Write the entries out in full, matching them exactly.

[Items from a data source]
▬▬▬

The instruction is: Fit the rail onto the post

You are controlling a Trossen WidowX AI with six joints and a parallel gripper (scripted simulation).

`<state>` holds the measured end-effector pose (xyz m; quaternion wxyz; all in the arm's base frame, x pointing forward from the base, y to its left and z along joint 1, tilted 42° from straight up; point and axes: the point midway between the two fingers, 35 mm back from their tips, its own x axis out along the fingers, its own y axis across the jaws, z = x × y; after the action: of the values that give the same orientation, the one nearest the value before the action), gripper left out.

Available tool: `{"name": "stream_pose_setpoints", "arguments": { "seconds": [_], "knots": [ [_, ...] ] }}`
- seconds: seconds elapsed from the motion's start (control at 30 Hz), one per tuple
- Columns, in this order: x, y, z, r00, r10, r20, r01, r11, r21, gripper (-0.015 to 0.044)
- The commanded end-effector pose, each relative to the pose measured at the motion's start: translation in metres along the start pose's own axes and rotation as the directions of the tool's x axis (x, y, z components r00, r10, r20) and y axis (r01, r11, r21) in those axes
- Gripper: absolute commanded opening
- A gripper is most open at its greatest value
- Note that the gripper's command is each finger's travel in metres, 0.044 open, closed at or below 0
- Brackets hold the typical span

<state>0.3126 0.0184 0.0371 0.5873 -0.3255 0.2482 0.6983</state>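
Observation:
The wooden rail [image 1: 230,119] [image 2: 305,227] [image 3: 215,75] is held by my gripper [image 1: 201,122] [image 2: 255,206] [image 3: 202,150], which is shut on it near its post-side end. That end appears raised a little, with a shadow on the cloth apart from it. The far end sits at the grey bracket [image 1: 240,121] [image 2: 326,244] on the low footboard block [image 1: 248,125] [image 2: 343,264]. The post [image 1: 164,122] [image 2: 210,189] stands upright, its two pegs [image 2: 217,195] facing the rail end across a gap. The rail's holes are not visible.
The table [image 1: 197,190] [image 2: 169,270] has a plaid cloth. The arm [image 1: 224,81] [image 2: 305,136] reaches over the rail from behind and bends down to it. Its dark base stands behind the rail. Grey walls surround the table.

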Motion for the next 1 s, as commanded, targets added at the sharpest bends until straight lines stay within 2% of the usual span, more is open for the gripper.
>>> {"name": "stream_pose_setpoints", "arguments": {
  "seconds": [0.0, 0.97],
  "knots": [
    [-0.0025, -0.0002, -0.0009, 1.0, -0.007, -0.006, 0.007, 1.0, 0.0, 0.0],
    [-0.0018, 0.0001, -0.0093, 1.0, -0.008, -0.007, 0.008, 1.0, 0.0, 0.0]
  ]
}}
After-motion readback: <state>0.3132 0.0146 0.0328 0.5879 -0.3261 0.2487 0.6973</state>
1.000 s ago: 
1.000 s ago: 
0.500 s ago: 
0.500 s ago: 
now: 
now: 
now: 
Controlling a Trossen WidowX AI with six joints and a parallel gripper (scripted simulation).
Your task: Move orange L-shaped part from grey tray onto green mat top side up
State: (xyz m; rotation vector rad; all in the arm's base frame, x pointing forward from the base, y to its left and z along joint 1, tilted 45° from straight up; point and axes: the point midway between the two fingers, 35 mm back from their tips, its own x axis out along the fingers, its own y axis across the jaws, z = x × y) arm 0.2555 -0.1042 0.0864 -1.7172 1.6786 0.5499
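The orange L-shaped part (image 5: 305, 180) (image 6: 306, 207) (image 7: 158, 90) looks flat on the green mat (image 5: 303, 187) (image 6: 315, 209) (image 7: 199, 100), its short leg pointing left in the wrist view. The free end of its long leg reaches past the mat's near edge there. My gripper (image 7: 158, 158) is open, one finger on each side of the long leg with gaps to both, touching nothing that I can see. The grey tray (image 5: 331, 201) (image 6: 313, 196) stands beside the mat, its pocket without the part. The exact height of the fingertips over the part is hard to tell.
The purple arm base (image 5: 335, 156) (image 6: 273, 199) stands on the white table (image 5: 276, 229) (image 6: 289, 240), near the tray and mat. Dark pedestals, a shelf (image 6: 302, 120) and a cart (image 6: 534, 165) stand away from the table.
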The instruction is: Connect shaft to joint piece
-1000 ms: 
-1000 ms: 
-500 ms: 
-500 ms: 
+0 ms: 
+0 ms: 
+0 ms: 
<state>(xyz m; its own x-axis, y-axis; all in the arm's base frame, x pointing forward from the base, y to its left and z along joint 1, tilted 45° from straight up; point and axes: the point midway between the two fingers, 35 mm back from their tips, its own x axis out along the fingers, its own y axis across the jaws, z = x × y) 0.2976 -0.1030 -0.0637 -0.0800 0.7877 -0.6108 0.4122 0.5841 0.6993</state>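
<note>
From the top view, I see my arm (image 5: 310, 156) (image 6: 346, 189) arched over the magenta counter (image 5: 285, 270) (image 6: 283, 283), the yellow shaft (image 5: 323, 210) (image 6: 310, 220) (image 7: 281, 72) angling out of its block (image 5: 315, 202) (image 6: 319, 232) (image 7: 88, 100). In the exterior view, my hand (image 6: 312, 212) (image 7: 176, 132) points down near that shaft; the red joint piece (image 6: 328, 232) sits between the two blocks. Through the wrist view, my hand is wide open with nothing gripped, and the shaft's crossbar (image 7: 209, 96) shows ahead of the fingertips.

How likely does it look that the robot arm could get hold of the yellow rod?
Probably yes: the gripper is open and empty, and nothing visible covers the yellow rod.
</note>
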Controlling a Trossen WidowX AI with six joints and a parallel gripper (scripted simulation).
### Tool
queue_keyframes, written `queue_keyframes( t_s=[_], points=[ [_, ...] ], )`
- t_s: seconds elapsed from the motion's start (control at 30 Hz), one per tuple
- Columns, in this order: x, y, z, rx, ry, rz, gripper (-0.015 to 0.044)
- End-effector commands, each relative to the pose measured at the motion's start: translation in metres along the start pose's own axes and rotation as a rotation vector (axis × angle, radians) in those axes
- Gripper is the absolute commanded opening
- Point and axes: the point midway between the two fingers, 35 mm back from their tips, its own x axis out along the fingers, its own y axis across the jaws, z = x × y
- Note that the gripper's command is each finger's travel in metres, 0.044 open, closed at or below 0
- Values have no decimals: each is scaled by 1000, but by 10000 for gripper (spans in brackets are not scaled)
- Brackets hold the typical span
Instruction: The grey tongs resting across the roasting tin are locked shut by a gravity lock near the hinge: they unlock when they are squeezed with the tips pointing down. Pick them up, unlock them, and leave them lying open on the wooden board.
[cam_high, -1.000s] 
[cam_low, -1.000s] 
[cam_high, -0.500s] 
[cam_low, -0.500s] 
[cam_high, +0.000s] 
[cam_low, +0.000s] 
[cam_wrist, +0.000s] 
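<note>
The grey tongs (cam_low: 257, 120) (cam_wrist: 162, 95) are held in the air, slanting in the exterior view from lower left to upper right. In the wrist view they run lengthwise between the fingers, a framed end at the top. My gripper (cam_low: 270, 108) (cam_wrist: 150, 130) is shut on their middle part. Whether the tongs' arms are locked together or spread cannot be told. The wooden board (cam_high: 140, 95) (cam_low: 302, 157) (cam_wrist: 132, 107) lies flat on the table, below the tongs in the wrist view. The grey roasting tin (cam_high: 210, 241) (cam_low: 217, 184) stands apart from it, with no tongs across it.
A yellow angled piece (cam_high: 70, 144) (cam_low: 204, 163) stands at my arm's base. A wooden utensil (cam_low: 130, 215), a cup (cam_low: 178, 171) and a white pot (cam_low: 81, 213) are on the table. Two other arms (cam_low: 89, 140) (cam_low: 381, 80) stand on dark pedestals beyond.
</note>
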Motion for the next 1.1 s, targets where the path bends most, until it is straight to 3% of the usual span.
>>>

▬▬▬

SOLUTION FOR THIS TASK:
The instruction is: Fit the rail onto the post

You are controlling a Trossen WidowX AI with six joints and a parallel gripper (scripted simulation).

`<state>` holds the measured end-effector pose (xyz m; quaternion wxyz; all in the arm's base frame, x pointing forward from the base, y to its left and z along joint 1, tilted 42° from straight up; point and axes: the point midway between the two fingers, 35 mm back from their tips, its own x axis out along the fingers, its own y axis across the jaws, z = x × y; after the action: of the values that give the same orientation, the one nearest the value before the action), gripper left out.

Available tool: `{"name": "stream_pose_setpoints", "arguments": { "seconds": [_], "knots": [ [_, ...] ] }}`
- seconds: seconds elapsed from the motion's start (control at 30 Hz), one per tuple
- Columns, in this order: x, y, z, r00, r10, r20, r01, r11, r21, gripper (-0.015 to 0.044)
- The commanded end-effector pose, each relative to the pose measured at the motion's start: translation in metres along the start pose's own axes and rotation as the directions of the tool's x axis (x, y, z components r00, r10, r20) and y axis (r01, r11, r21) in those axes
- Gripper: absolute commanded opening
- A gripper is most open at its greatest value
- Note that the gripper's command is each finger's travel in metres, 0.044 open, closed at or below 0
- Brackets hold the typical span

<state>0.3126 0.0184 0.0371 0.5873 -0.3255 0.2482 0.6983</state>
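Observation:
The wooden rail [image 1: 230,119] [image 2: 305,227] [image 3: 215,75] is held by my gripper [image 1: 201,122] [image 2: 255,206] [image 3: 202,150], which is shut on it near its post-side end. That end appears raised a little, with a shadow on the cloth apart from it. The far end sits at the grey bracket [image 1: 240,121] [image 2: 326,244] on the low footboard block [image 1: 248,125] [image 2: 343,264]. The post [image 1: 164,122] [image 2: 210,189] stands upright, its two pegs [image 2: 217,195] facing the rail end across a gap. The rail's holes are not visible.
The table [image 1: 197,190] [image 2: 169,270] has a plaid cloth. The arm [image 1: 224,81] [image 2: 305,136] reaches over the rail from behind and bends down to it. Its dark base stands behind the rail. Grey walls surround the table.
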
Motion for the next 1 s, as commanded, targets added at the sharpest bends until straight lines stay within 2% of the usual span, more is open for the gripper.
>>> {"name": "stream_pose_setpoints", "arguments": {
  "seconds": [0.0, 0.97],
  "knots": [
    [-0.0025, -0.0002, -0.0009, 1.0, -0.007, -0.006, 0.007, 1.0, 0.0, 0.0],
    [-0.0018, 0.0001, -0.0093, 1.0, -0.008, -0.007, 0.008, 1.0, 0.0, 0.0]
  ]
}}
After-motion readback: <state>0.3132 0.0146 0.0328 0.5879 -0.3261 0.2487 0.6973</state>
1.000 s ago: 
1.000 s ago: 
0.500 s ago: 
0.500 s ago: 
now: 
now: 
now: 
Controlling a Trossen WidowX AI with six joints and a parallel gripper (scripted simulation).
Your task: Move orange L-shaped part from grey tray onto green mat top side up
State: (xyz m; rotation vector rad; all in the arm's base frame, x pointing forward from the base, y to its left and z along joint 1, tilted 45° from straight up; point and axes: the point midway between the two fingers, 35 mm back from their tips, its own x axis out along the fingers, its own y axis across the jaws, z = x × y) arm 0.2555 -0.1042 0.0864 -1.7172 1.6786 0.5499
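The orange L-shaped part (image 5: 305, 180) (image 6: 306, 207) (image 7: 158, 90) looks flat on the green mat (image 5: 303, 187) (image 6: 315, 209) (image 7: 199, 100), its short leg pointing left in the wrist view. The free end of its long leg reaches past the mat's near edge there. My gripper (image 7: 158, 158) is open, one finger on each side of the long leg with gaps to both, touching nothing that I can see. The grey tray (image 5: 331, 201) (image 6: 313, 196) stands beside the mat, its pocket without the part. The exact height of the fingertips over the part is hard to tell.
The purple arm base (image 5: 335, 156) (image 6: 273, 199) stands on the white table (image 5: 276, 229) (image 6: 289, 240), near the tray and mat. Dark pedestals, a shelf (image 6: 302, 120) and a cart (image 6: 534, 165) stand away from the table.
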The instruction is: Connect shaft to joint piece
-1000 ms: 
-1000 ms: 
-500 ms: 
-500 ms: 
+0 ms: 
+0 ms: 
+0 ms: 
<state>(xyz m; its own x-axis, y-axis; all in the arm's base frame, x pointing forward from the base, y to its left and z along joint 1, tilted 45° from straight up; point and axes: the point midway between the two fingers, 35 mm back from their tips, its own x axis out along the fingers, its own y axis across the jaws, z = x × y) 0.2976 -0.1030 -0.0637 -0.0800 0.7877 -0.6108 0.4122 0.5841 0.6993</state>
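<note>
From the top view, I see my arm (image 5: 310, 156) (image 6: 346, 189) arched over the magenta counter (image 5: 285, 270) (image 6: 283, 283), the yellow shaft (image 5: 323, 210) (image 6: 310, 220) (image 7: 281, 72) angling out of its block (image 5: 315, 202) (image 6: 319, 232) (image 7: 88, 100). In the exterior view, my hand (image 6: 312, 212) (image 7: 176, 132) points down near that shaft; the red joint piece (image 6: 328, 232) sits between the two blocks. Through the wrist view, my hand is wide open with nothing gripped, and the shaft's crossbar (image 7: 209, 96) shows ahead of the fingertips.

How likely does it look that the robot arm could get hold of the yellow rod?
Probably yes: the gripper is open and empty, and nothing visible covers the yellow rod.
</note>
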Controlling a Trossen WidowX AI with six joints and a parallel gripper (scripted simulation).
### Tool
queue_keyframes, written `queue_keyframes( t_s=[_], points=[ [_, ...] ], )`
- t_s: seconds elapsed from the motion's start (control at 30 Hz), one per tuple
- Columns, in this order: x, y, z, rx, ry, rz, gripper (-0.015 to 0.044)
- End-effector commands, each relative to the pose measured at the motion's start: translation in metres along the start pose's own axes and rotation as a rotation vector (axis × angle, radians) in those axes
- Gripper is the absolute commanded opening
- Point and axes: the point midway between the two fingers, 35 mm back from their tips, its own x axis out along the fingers, its own y axis across the jaws, z = x × y
- Note that the gripper's command is each finger's travel in metres, 0.044 open, closed at or below 0
- Values have no decimals: each is scaled by 1000, but by 10000 for gripper (spans in brackets are not scaled)
- Brackets hold the typical span
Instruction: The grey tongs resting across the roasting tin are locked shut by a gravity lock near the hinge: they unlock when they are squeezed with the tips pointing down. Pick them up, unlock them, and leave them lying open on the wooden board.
[cam_high, -1.000s] 
[cam_low, -1.000s] 
[cam_high, -0.500s] 
[cam_low, -0.500s] 
[cam_high, +0.000s] 
[cam_low, +0.000s] 
[cam_wrist, +0.000s] 
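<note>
The grey tongs (cam_low: 257, 120) (cam_wrist: 162, 95) are held in the air, slanting in the exterior view from lower left to upper right. In the wrist view they run lengthwise between the fingers, a framed end at the top. My gripper (cam_low: 270, 108) (cam_wrist: 150, 130) is shut on their middle part. Whether the tongs' arms are locked together or spread cannot be told. The wooden board (cam_high: 140, 95) (cam_low: 302, 157) (cam_wrist: 132, 107) lies flat on the table, below the tongs in the wrist view. The grey roasting tin (cam_high: 210, 241) (cam_low: 217, 184) stands apart from it, with no tongs across it.
A yellow angled piece (cam_high: 70, 144) (cam_low: 204, 163) stands at my arm's base. A wooden utensil (cam_low: 130, 215), a cup (cam_low: 178, 171) and a white pot (cam_low: 81, 213) are on the table. Two other arms (cam_low: 89, 140) (cam_low: 381, 80) stand on dark pedestals beyond.
</note>
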Motion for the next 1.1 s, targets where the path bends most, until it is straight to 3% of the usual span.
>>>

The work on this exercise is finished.